In the performance of the contract *139 gasoline was sold and delivered from time to time by the plaintiff to the Seaboard Midland Company at an aggregate price of nearly $6,000,000; but some considerable time after completion of the deliveries the plaintiff claimed that it had not been fully paid by the purchaser and made demand on it with contemporaneous notice to the defendant guarantor; and thereafter sued the Seaboard Midland Company in the Court of Common Pleas of Baltimore City and obtained a judgment on June 24, 1934 in the amount of $14,244.70, which judgment it has not been able to collect.
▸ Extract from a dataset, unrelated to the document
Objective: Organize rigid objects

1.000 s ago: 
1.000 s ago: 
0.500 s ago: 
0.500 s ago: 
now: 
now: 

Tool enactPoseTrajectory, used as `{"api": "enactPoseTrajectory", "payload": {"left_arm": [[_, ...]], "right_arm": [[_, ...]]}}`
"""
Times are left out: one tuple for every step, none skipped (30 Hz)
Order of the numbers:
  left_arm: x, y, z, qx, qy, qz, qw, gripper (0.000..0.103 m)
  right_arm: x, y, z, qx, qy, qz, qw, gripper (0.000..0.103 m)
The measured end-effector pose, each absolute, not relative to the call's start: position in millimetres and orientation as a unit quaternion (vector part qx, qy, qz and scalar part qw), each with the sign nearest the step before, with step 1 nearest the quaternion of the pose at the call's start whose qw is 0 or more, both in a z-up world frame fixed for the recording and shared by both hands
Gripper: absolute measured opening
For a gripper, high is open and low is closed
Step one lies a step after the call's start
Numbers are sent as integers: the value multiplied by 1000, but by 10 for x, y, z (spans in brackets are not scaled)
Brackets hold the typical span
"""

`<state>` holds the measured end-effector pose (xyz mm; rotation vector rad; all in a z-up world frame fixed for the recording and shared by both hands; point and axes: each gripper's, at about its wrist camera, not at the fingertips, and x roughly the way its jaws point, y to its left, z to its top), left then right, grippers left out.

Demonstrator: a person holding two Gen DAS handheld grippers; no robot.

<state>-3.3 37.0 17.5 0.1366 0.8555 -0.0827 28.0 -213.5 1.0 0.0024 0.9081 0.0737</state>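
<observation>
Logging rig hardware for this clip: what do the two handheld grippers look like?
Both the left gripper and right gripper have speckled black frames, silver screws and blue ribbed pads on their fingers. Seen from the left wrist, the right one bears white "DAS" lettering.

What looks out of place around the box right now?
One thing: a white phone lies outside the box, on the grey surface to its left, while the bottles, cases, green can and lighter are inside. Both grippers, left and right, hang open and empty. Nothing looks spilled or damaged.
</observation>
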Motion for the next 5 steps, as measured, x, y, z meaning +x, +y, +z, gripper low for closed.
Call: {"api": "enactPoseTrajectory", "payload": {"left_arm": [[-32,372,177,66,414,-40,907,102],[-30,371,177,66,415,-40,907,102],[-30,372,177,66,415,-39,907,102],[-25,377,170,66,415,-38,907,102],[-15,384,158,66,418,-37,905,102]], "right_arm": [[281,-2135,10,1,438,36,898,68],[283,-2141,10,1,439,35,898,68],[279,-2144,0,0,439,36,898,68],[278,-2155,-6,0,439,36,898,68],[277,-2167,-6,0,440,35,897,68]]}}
About the same time it brought suit against the guarantor in one of the Maryland State Courts in Baltimore City, and after obtaining a verdict in the case a motion for a new trial was granted on the ground that the whole evidence both intrinsic and extrinsic, relating to the form of the guaranty, did not show that it was a sealed instrument. Thereafter the plaintiff dismissed that suit on the guaranty without prejudice and has re-instituted the suit in this court. Here its counsel contends that extrinsic evidence relating to the guaranty is fuller and more complete than in the former trial.

The testimony here also showed that the guaranty by the Seaboard Terminals Corporation was made a vital condition by the plaintiff to the making of the contract of sale, the reason therefor being that the Seaboard Midland was considered by the purchaser to be of slight financial substance, while the Seaboard Terminals, the guarantor and the parent company of the Seaboard Midland, was much stronger financially. The former company is not now operating and is said to be out of business. The making of the contract for 1927 was formally expressly authorized by the directors of the defendant corporation and subsequently expressly ratified by them, and it appears that the form of the contracts were submitted and approved but there was no express reference to the seal on the paper. It also appears that the directors of the parent company authorized generally the guaranty of all contracts made by its subsidiary.

Defendant's counsel objected to the introduction of practically all of the extrinsic evidence establishing these facts, on the ground that the ultimate question to be determined, whether the corporate seal affixed to the guaranty constituted it a sealed instrument, must be determined solely from the face of the paper. This position is based chiefly on the supposed authority of the Maryland case of Smith v. Woman's Medical College, 110 Md. 441, 72 A. 1107. But, if it be assumed that what appears on the face of the papers is insufficient to constitute the guaranty a sealed instrument, I am of the opinion that the extrinsic evidence was admissible for the purpose of showing the relationship of the parties to the subject matter and how and when and under what circumstances the corporate seal was affixed to the instrument. And if it be further assumed that this question as to evidence must also be decided in accordance with the Maryland judicial decisions, I do not find that they have announced any rule definitely to the contrary. The case of Smith v. Woman's Medical College, 110 Md. 441, 72 A. 1107, arose on the pleadings only, the question of extrinsic evidence was not involved, and the general language of the court should, I think, be properly limited to the situation with which it was dealing. That extrinsic evidence of intention to use the corporate seal as a general seal and thus create a specialty is admissible in a case such as we are here dealing with is generally recognized. See cases hereinafter cited. And some of the Maryland cases at least imply that extrinsic evidence of intention as to the use of the seal is admissible. See Metropolitan Life Ins. Co. v. Anderson, 79 Md. 375, 379, 29 A. 606; Hamburger v. Miller, 48 Md. 317, 323.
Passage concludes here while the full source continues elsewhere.